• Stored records
━━━━━━━━━━━━━━━━

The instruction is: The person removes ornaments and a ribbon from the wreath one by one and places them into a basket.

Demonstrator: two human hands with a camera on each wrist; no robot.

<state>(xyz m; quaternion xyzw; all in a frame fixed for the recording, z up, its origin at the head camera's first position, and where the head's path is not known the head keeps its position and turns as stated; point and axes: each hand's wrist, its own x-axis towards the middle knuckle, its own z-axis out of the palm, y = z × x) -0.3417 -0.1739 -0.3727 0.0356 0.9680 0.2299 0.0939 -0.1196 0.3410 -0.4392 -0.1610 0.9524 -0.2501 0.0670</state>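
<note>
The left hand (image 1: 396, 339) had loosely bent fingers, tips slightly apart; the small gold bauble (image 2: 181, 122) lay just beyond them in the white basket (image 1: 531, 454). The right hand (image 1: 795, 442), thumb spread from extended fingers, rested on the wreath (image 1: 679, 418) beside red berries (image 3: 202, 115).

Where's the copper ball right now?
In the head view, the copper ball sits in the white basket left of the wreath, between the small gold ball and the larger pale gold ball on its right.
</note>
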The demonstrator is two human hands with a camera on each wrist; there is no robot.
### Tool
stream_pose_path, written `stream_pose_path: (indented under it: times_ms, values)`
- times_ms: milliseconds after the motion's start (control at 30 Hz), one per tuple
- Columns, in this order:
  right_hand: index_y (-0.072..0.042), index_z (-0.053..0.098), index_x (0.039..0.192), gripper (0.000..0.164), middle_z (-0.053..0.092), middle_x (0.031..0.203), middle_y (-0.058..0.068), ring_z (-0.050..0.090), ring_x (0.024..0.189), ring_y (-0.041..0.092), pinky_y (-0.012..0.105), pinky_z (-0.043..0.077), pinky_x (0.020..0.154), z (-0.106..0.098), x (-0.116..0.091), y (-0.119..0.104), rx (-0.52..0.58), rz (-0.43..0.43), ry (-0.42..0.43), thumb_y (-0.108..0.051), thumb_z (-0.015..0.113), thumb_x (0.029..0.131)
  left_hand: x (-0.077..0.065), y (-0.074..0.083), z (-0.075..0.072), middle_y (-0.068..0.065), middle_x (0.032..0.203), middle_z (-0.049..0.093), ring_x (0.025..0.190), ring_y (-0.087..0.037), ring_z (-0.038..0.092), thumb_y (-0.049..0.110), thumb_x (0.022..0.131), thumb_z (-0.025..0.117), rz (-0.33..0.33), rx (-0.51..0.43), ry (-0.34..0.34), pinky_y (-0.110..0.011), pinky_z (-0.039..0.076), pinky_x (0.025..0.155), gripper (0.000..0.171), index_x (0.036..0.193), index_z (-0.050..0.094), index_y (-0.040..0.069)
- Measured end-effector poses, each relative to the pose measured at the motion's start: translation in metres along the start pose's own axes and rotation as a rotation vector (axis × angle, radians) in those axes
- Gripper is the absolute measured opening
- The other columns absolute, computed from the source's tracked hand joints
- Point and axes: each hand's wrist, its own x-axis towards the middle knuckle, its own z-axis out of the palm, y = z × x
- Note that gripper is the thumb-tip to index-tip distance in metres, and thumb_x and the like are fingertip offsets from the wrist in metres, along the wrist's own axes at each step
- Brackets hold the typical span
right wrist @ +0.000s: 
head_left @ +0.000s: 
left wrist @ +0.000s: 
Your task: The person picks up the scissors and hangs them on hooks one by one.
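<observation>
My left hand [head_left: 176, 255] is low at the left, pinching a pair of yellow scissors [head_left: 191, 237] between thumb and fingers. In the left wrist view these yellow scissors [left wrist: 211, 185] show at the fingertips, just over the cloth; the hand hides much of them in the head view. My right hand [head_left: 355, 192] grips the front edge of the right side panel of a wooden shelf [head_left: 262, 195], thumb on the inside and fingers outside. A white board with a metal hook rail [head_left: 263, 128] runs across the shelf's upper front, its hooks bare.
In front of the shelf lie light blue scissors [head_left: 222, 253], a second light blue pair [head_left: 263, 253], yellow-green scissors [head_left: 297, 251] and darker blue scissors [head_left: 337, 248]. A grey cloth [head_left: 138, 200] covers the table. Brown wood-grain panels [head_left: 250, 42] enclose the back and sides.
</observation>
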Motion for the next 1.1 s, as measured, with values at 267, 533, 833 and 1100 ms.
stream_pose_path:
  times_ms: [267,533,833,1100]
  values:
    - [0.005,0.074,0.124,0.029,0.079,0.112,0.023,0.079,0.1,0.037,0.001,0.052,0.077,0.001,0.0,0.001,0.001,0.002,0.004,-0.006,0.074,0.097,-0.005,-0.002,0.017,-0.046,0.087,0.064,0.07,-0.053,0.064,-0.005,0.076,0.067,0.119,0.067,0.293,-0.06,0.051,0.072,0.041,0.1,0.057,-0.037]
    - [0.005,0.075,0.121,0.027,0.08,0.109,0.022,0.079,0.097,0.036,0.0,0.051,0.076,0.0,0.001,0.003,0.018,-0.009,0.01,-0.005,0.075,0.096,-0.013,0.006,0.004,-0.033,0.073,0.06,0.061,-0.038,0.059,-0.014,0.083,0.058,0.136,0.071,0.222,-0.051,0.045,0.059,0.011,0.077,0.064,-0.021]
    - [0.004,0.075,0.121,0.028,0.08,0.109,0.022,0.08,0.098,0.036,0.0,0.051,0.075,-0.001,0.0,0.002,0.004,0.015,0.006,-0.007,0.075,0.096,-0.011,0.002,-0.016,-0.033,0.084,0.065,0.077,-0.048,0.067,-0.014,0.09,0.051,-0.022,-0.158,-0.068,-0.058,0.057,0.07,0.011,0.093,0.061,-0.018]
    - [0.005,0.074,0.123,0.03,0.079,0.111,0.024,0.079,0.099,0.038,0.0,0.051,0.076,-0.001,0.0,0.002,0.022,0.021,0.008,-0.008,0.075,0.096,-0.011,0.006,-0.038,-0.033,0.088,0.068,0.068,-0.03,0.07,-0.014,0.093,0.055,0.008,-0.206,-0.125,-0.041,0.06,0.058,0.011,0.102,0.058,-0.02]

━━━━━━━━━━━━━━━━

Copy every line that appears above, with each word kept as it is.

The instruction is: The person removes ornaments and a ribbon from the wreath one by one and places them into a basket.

Demonstrator: two human hands with a camera on each wrist; no robot.

<state>(xyz m; quaternion xyzw; all in a frame fixed for the recording, z up, its origin at the head camera's first position, and where the head's path is not known the head keeps its position and turns as stated; point and axes: each hand's wrist, its own x-axis towards the middle knuckle, its own z-axis out of the palm, y = z × x) -0.3417 -0.1739 -0.3727 0.0356 0.9680 0.2299 0.0939 -0.1196 0.3410 -0.4392 -0.1610 0.9524 -0.2501 0.0670</state>
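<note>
The left hand (image 1: 396, 339) had loosely bent fingers, tips slightly apart; the small gold bauble (image 2: 181, 122) lay just beyond them in the white basket (image 1: 531, 454). The right hand (image 1: 795, 442), thumb spread from extended fingers, rested on the wreath (image 1: 679, 418) beside red berries (image 3: 202, 115).

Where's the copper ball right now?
In the head view, the copper ball sits in the white basket left of the wreath, between the small gold ball and the larger pale gold ball on its right.
</note>
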The demonstrator is two human hands with a camera on each wrist; there is no robot.
### Tool
stream_pose_path, written `stream_pose_path: (indented under it: times_ms, values)`
- times_ms: milliseconds after the motion's start (control at 30 Hz), one per tuple
- Columns, in this order:
  right_hand: index_y (-0.072..0.042), index_z (-0.053..0.098), index_x (0.039..0.192), gripper (0.000..0.164), middle_z (-0.053..0.092), middle_x (0.031..0.203), middle_y (-0.058..0.068), ring_z (-0.050..0.090), ring_x (0.024..0.189), ring_y (-0.041..0.092), pinky_y (-0.012..0.105), pinky_z (-0.043..0.077), pinky_x (0.020..0.154), z (-0.106..0.098), x (-0.116..0.091), y (-0.119..0.104), rx (-0.52..0.58), rz (-0.43..0.43), ry (-0.42..0.43), thumb_y (-0.108..0.051), thumb_z (-0.015..0.113), thumb_x (0.029..0.131)
  left_hand: x (-0.077..0.065), y (-0.074..0.083), z (-0.075..0.072), middle_y (-0.068..0.065), middle_x (0.032..0.203), middle_z (-0.049..0.093), ring_x (0.025..0.190), ring_y (-0.087..0.037), ring_z (-0.038..0.092), thumb_y (-0.049..0.110), thumb_x (0.022..0.131), thumb_z (-0.025..0.117), rz (-0.33..0.33), rx (-0.51..0.43), ry (-0.34..0.34), pinky_y (-0.110..0.011), pinky_z (-0.039..0.076), pinky_x (0.025..0.155), gripper (0.000..0.171), index_x (0.036..0.193), index_z (-0.050..0.094), index_y (-0.040..0.069)
- Measured end-effector poses, each relative to the pose measured at the motion's start: translation in metres along the start pose's own axes and rotation as a rotation vector (axis × angle, radians) in those axes
- Gripper is the absolute measured opening
- The other columns absolute, computed from the source's tracked hand joints
- Point and axes: each hand's wrist, its own x-axis towards the middle knuckle, its own z-axis out of the palm, y = z × x
- Note that gripper is the thumb-tip to index-tip distance in metres, and thumb_x and the like are fingertip offsets from the wrist in metres, along the wrist's own axes at each step
- Brackets hold the typical span
right wrist @ +0.000s: 
head_left @ +0.000s: 
left wrist @ +0.000s: 
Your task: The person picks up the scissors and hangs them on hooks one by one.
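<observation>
My left hand [head_left: 176, 255] is low at the left, pinching a pair of yellow scissors [head_left: 191, 237] between thumb and fingers. In the left wrist view these yellow scissors [left wrist: 211, 185] show at the fingertips, just over the cloth; the hand hides much of them in the head view. My right hand [head_left: 355, 192] grips the front edge of the right side panel of a wooden shelf [head_left: 262, 195], thumb on the inside and fingers outside. A white board with a metal hook rail [head_left: 263, 128] runs across the shelf's upper front, its hooks bare.
In front of the shelf lie light blue scissors [head_left: 222, 253], a second light blue pair [head_left: 263, 253], yellow-green scissors [head_left: 297, 251] and darker blue scissors [head_left: 337, 248]. A grey cloth [head_left: 138, 200] covers the table. Brown wood-grain panels [head_left: 250, 42] enclose the back and sides.
</observation>
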Motion for the next 1.1 s, as measured, with values at 267, 533, 833 and 1100 ms.
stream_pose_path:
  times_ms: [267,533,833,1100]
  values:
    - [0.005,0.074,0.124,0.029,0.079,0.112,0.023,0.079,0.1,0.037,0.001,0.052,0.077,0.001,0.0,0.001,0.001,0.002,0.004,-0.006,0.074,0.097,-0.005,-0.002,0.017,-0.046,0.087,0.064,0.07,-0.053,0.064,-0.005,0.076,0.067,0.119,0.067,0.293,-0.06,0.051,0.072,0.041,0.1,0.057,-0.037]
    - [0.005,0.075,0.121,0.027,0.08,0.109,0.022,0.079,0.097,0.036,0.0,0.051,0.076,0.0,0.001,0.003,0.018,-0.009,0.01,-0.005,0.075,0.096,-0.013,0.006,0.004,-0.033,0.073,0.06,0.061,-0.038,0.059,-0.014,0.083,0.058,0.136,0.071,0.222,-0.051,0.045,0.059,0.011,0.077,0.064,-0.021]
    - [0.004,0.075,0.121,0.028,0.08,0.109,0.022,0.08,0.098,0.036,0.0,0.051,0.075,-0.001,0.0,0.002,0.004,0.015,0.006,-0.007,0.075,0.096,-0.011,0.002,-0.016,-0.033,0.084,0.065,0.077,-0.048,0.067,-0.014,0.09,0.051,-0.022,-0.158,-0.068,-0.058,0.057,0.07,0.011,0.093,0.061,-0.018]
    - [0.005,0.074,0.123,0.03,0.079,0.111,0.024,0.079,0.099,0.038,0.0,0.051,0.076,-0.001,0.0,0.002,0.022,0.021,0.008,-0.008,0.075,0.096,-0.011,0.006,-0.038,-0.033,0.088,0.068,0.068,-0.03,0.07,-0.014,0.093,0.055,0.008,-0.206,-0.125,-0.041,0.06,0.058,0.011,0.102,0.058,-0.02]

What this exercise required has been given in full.